Here are the steps that we implemented to built the precedent example:

  1. Create a custom HttpBackend
    We created a class called CancellableHttpBackend which extended the HttpBackend class, and we overrode the createRequest method. We used the AbortController to help to abort the fetch requests. We added logic to the createRequest method to handle the abort signal.
import { HttpBackend, HttpRequestFailed, HttpResponseError, STATUS_CODE, HttpRequestOptions } from '@taquito/http-utils';
import AbortController from "abort-controller";
class CancellableHttpBackend extends HttpBackend {
private abortCtrl: AbortController;
constructor(){
super();
this.abortCtrl = new AbortController();
}
cancelRequest(){
this.abortCtrl.abort();
};
createRequest<T>(
{ url, method, timeout, query, headers = {}, json = true, mimeType = undefined }: HttpRequestOptions,
data?: {}
) {
return new Promise<T>((resolve, reject) => {
[...]
request.onabort = function () {
reject(
new HttpResponseError(
`Request canceled`,
this.status as STATUS_CODE,
request.statusText,
request.response,
url
)
);
};
const abort = () => {
request.abort();
}
this.abortCtrl.signal.addEventListener("abort", abort);
[...]
});
}
}
  1. Create a custom RpcClient
    We created a class called CancellableRpcClient which extends the RpcClient class. We passed to its constructor an instance of our CancellableHttpBackend class. We also added a cancelRequest method which is used to trigger the abort signal.
import { RpcClient } from '@taquito/rpc';
class CancellableRpcClient extends RpcClient {
httpBackend: CancellableHttpBackend;
constructor(
url: string,
chain: string = 'main',
customHttpBackend: CancellableHttpBackend = new CancellableHttpBackend()
) {
super(url, chain, customHttpBackend),
this.httpBackend = customHttpBackend;
}
cancelRequest(){
this.httpBackend.cancelRequest();
}
}
  1. Set the RpcProvider
    Then, we set our CancellableRpcClient on our TezosToolkit instance instead of using the default RpcClient class:
import { TezosToolkit } from '@taquito/taquito';
import { InMemorySigner } from '@taquito/signer';
const signer: any = new InMemorySigner('your_key');
const customRpcClient = new CancellableRpcClient('your_RPC_URL')
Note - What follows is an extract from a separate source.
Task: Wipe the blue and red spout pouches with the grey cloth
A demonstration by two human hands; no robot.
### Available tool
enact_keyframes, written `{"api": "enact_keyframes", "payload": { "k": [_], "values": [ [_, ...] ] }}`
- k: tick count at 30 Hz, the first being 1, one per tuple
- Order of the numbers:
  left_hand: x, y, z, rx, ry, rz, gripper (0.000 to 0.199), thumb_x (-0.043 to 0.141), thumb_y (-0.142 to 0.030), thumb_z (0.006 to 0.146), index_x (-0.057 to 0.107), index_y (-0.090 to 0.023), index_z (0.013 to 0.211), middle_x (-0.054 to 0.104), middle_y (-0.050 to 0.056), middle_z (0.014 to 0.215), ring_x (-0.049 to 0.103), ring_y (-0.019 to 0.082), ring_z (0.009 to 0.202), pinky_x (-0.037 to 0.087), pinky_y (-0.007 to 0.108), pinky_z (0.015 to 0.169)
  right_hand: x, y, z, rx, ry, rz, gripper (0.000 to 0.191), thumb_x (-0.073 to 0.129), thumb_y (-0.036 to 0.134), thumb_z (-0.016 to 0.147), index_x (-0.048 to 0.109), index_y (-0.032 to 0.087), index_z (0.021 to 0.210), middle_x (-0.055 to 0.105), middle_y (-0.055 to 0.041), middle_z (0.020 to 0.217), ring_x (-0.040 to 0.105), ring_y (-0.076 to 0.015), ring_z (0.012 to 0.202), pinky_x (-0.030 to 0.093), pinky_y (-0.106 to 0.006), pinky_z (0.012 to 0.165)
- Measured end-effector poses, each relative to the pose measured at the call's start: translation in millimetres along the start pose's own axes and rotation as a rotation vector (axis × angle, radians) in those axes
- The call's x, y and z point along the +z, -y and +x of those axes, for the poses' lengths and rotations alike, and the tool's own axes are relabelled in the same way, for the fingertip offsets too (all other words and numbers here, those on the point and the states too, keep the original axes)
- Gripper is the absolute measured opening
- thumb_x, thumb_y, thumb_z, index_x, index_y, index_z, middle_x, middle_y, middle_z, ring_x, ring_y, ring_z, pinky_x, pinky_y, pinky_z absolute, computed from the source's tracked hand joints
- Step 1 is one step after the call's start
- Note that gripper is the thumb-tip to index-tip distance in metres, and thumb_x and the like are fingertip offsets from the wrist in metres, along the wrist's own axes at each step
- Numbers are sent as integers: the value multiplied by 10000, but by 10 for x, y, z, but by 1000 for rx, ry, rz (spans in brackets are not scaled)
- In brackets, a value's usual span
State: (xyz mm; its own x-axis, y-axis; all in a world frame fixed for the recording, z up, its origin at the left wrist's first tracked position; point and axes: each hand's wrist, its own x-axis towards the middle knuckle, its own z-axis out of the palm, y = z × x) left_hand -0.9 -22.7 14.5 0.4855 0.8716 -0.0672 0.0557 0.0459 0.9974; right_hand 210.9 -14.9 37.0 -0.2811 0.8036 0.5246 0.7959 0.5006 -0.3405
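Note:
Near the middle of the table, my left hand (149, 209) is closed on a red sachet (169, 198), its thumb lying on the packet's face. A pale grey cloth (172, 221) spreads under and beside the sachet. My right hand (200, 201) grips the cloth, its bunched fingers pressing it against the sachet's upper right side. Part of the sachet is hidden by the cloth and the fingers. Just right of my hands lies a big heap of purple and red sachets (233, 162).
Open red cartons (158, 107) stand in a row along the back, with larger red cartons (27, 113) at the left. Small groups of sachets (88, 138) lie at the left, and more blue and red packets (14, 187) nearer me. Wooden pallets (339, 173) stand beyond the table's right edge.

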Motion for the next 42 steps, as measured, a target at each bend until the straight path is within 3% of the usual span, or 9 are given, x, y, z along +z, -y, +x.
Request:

const tezos = new TezosToolkit(customRpcClient);
tezos.setSignerProvider(signer);
  1. Trigger the abort signal
    We linked the cancelRequest method of the CancellableRpcClient class to a cancel button. The initiator of the abort signal might be different based on your use cases. Note that the cancelation action is not specific to a method in the example, meaning that all RPC calls will be aborted.